*WORK TO BE COMPLETED:* Repeat the data as given. Images do not go in the copy.

=-=-=

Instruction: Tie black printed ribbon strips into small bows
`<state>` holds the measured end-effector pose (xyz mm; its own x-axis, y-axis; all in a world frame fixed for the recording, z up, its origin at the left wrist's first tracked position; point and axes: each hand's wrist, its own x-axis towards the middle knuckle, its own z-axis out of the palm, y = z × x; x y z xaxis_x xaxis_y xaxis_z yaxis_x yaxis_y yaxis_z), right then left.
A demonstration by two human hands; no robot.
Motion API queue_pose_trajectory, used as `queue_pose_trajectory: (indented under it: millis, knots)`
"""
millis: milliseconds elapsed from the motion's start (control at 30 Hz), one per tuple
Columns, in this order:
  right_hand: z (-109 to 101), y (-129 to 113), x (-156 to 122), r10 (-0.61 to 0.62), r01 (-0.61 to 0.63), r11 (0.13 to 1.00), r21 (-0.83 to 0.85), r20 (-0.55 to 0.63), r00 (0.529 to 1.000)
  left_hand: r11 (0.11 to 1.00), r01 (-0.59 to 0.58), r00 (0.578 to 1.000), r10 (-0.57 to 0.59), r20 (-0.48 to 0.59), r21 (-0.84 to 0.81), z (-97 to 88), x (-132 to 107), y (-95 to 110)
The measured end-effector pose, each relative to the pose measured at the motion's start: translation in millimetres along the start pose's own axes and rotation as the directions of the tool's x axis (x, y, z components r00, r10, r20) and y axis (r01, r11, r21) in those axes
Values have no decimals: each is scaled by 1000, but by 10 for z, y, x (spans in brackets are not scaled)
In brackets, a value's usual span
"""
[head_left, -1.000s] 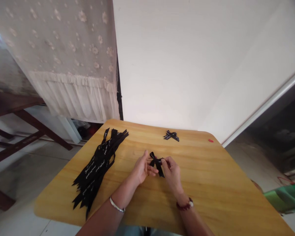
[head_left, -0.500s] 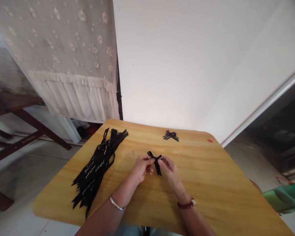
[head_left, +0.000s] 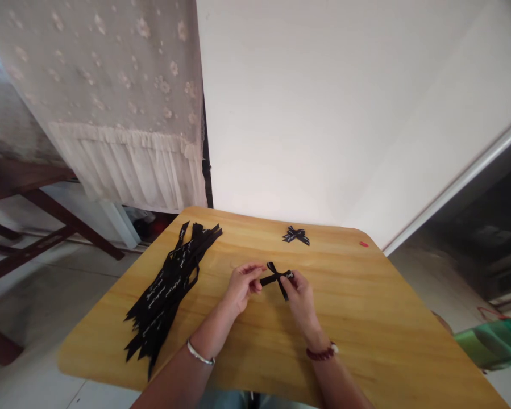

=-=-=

*RESULT OF THIS TASK:*
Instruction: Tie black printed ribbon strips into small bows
`<state>` holds the measured end-effector pose (xyz mm; its own x-axis, y-axis; all in a world frame fixed for the recording, z up, its origin at the left wrist's first tracked position; point and axes: each hand's wrist, its own x-axis towards the middle knuckle, its own z-axis out of the palm, y = z × x; x y z xaxis_x xaxis_y xaxis_z yaxis_x yaxis_y yaxis_z), right then left.
A demonstration by two human hands; no robot.
Motion API queue_pose_trajectory, used as `queue_pose_trajectory: (indented under it: millis, knots)`
"""
millis: milliseconds elapsed from the motion's start (control at 30 Hz), one per tuple
Columns, in this order:
  right_hand: z (-109 to 101), y (-129 to 113), x (-156 to 122), r10 (-0.61 to 0.62), r01 (-0.61 to 0.63), r11 (0.13 to 1.00), r21 (-0.83 to 0.85), r20 (-0.55 to 0.63), r00 (0.529 to 1.000)
  left_hand: r11 (0.11 to 1.00), r01 (-0.59 to 0.58), r00 (0.578 to 1.000), r10 (-0.57 to 0.59), r20 (-0.48 to 0.59), r21 (-0.84 to 0.81), z (-97 to 88), x (-132 to 107), y (-95 to 110)
The measured end-effector pose, each relative to the pose measured at the motion's start: translation in millimetres along the start pose's own axes and rotation as the directions of the tool's x axis (x, y, z components r00, r10, r20) and y axis (r01, r11, r21) in those axes
Values have no decimals: each is scaled by 1000, but by 10 for z, y, x (spans in brackets are not scaled)
In brackets, a value's usual span
"""
[head_left, -1.000s] 
[head_left, -0.500s] 
[head_left, +0.000s] 

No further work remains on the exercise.